Only the lines from the beginning of the data below through the line that contains "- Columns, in" should be repeated, exactly as written.
((
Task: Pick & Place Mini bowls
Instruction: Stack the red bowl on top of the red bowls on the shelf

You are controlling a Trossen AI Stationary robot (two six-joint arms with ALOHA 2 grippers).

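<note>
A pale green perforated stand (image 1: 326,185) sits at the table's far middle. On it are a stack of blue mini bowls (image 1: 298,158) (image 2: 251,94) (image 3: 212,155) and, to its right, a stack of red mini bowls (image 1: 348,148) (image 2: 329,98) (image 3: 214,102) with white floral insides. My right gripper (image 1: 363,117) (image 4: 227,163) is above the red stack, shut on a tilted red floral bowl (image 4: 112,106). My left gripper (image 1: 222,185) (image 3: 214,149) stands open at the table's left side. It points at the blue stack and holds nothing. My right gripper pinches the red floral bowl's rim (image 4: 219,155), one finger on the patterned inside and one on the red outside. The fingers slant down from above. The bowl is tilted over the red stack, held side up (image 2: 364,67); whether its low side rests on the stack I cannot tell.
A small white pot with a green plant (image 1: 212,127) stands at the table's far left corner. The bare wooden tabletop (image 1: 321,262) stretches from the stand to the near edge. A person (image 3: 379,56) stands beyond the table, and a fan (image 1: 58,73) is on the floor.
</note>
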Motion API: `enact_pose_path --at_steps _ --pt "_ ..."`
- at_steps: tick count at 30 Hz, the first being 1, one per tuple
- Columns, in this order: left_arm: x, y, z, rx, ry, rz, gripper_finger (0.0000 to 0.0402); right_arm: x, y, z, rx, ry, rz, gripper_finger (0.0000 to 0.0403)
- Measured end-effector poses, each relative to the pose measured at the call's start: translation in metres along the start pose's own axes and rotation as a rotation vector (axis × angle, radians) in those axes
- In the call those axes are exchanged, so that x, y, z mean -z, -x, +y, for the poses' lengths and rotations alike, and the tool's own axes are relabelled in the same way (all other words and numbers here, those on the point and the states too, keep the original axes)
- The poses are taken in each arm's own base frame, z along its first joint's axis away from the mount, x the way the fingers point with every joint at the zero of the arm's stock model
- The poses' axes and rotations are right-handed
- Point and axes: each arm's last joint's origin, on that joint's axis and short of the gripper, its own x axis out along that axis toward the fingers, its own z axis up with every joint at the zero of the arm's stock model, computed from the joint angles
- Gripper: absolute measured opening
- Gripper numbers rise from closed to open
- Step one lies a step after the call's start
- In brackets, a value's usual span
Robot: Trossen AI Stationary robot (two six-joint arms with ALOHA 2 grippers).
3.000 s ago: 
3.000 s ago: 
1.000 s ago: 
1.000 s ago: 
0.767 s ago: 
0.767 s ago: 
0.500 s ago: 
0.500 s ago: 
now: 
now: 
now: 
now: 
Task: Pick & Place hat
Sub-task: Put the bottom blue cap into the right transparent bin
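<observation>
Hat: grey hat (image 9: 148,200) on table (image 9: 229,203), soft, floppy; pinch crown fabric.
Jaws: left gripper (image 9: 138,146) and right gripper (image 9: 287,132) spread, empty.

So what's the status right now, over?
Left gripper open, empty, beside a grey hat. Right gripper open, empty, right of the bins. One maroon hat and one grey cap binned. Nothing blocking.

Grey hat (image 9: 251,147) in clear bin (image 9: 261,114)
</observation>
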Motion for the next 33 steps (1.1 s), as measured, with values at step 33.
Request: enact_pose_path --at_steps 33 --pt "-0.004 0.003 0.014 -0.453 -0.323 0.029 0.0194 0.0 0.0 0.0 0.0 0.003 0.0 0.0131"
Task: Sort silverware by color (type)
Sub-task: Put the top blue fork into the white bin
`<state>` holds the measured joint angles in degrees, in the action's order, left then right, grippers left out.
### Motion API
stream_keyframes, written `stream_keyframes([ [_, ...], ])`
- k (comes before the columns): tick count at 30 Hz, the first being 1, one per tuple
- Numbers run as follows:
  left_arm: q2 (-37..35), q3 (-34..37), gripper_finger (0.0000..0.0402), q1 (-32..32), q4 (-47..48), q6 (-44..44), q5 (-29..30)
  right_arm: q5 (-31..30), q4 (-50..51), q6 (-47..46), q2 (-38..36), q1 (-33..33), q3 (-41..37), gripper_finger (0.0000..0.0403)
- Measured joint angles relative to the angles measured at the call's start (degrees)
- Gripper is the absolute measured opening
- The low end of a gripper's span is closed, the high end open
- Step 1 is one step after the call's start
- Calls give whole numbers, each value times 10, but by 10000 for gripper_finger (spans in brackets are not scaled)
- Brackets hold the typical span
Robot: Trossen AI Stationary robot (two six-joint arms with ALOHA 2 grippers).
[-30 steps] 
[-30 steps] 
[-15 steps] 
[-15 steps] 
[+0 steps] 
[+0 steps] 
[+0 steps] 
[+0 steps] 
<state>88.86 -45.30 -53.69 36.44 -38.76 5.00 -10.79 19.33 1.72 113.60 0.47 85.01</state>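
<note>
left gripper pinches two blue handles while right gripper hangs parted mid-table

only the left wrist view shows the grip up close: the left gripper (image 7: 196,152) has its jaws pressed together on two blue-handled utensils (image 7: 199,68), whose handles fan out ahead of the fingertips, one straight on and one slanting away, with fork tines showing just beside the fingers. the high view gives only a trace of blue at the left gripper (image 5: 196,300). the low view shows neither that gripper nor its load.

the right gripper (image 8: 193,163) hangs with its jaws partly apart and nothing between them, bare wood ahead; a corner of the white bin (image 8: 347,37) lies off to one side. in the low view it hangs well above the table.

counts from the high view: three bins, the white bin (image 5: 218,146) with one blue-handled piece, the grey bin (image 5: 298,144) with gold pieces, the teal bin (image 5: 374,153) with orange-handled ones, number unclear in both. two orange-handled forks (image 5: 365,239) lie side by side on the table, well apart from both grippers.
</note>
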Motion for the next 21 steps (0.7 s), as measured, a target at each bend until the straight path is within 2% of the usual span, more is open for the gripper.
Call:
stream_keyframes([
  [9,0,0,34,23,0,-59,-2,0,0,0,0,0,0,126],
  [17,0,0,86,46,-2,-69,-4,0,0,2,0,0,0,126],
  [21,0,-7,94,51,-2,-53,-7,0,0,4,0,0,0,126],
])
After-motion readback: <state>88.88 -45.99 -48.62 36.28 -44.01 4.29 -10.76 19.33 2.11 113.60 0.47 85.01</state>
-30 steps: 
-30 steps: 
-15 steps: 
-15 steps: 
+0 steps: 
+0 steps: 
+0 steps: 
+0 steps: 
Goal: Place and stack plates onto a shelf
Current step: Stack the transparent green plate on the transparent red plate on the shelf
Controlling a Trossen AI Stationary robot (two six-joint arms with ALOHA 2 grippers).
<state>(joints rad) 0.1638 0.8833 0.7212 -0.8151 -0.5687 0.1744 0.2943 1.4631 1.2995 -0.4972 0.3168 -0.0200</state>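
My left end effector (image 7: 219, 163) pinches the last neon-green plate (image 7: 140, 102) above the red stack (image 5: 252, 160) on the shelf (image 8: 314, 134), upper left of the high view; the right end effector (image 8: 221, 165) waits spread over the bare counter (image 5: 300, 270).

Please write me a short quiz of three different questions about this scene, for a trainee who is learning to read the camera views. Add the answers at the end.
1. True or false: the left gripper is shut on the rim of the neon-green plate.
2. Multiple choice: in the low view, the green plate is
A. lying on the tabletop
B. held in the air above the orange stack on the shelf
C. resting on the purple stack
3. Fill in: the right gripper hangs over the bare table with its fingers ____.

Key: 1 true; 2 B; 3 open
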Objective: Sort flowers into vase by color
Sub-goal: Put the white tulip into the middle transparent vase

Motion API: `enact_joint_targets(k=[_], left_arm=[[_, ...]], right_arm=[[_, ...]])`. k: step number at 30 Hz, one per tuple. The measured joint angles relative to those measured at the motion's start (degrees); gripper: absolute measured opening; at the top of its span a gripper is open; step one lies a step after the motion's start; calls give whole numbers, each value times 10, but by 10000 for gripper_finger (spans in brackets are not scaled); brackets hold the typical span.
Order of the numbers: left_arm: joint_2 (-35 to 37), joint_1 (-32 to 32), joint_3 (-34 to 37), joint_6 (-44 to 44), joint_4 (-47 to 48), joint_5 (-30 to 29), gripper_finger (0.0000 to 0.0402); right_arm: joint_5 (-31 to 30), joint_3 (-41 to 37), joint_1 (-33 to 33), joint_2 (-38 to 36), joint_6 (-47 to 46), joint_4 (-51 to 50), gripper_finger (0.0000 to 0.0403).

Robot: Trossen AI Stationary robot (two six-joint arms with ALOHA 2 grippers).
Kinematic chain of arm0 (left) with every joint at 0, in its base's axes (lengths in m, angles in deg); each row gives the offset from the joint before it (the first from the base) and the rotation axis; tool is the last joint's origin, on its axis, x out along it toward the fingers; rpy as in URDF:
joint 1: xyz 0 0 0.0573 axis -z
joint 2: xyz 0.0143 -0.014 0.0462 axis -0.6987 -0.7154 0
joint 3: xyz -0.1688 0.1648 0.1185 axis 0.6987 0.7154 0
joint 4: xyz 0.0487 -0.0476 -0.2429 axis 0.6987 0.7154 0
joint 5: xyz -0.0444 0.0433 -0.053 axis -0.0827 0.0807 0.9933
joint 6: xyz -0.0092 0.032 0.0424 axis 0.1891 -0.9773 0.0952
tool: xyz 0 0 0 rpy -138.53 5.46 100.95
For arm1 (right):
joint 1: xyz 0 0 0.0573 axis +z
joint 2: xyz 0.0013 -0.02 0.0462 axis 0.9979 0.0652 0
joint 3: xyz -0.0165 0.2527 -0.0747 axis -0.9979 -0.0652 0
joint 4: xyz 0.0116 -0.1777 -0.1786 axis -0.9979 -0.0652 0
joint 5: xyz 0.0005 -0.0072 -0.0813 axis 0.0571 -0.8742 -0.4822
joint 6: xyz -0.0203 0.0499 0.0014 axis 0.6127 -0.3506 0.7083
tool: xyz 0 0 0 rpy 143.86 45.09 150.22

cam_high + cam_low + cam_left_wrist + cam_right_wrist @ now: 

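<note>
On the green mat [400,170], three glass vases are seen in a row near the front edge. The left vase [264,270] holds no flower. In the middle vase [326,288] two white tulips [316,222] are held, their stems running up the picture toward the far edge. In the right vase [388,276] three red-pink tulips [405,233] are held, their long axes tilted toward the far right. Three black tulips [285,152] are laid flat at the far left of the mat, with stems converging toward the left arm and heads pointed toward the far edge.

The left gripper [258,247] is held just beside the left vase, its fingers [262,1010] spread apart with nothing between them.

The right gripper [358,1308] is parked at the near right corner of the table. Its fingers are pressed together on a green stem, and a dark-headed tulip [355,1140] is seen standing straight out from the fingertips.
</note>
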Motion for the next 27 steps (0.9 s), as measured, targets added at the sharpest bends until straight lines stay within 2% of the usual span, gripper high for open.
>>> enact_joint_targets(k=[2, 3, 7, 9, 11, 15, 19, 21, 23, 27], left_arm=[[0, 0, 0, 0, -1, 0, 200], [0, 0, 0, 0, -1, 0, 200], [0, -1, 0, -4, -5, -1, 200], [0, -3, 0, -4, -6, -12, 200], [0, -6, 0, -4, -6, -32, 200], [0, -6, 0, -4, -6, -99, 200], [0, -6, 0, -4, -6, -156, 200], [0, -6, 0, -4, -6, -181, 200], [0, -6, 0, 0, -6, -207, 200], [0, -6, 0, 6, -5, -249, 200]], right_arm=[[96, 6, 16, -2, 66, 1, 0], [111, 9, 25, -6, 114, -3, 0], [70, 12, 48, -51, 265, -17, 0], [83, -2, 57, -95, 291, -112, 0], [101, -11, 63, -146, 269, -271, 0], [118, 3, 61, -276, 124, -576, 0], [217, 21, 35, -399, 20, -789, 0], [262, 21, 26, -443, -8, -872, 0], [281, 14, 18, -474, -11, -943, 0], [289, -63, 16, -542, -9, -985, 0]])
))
:: RESPONSE ::
Task: Pick & Place Mini bowls
Instruction: Stack the red bowl on top of the red bowls on the shelf

You are controlling a Trossen AI Stationary robot (two six-joint arms with ALOHA 2 grippers).

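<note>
A pale green perforated stand (image 1: 326,185) sits at the table's far middle. On it are a stack of blue mini bowls (image 1: 298,158) (image 2: 251,94) (image 3: 212,155) and, to its right, a stack of red mini bowls (image 1: 348,148) (image 2: 329,98) (image 3: 214,102) with white floral insides. My right gripper (image 1: 363,117) (image 4: 227,163) is above the red stack, shut on a tilted red floral bowl (image 4: 112,106). My left gripper (image 1: 222,185) (image 3: 214,149) stands open at the table's left side. It points at the blue stack and holds nothing. My right gripper pinches the red floral bowl's rim (image 4: 219,155), one finger on the patterned inside and one on the red outside. The fingers slant down from above. The bowl is tilted over the red stack, held side up (image 2: 364,67); whether its low side rests on the stack I cannot tell.
A small white pot with a green plant (image 1: 212,127) stands at the table's far left corner. The bare wooden tabletop (image 1: 321,262) stretches from the stand to the near edge. A person (image 3: 379,56) stands beyond the table, and a fan (image 1: 58,73) is on the floor.
</note>
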Motion API: `enact_pose_path --at_steps _ --pt "_ ..."`
- at_steps: tick count at 30 Hz, the first being 1, one per tuple
- Columns, in this order: left_arm: x, y, z, rx, ry, rz, gripper_finger (0.0000 to 0.0402); right_arm: x, y, z, rx, ry, rz, gripper_finger (0.0000 to 0.0403)

No further output is expected here.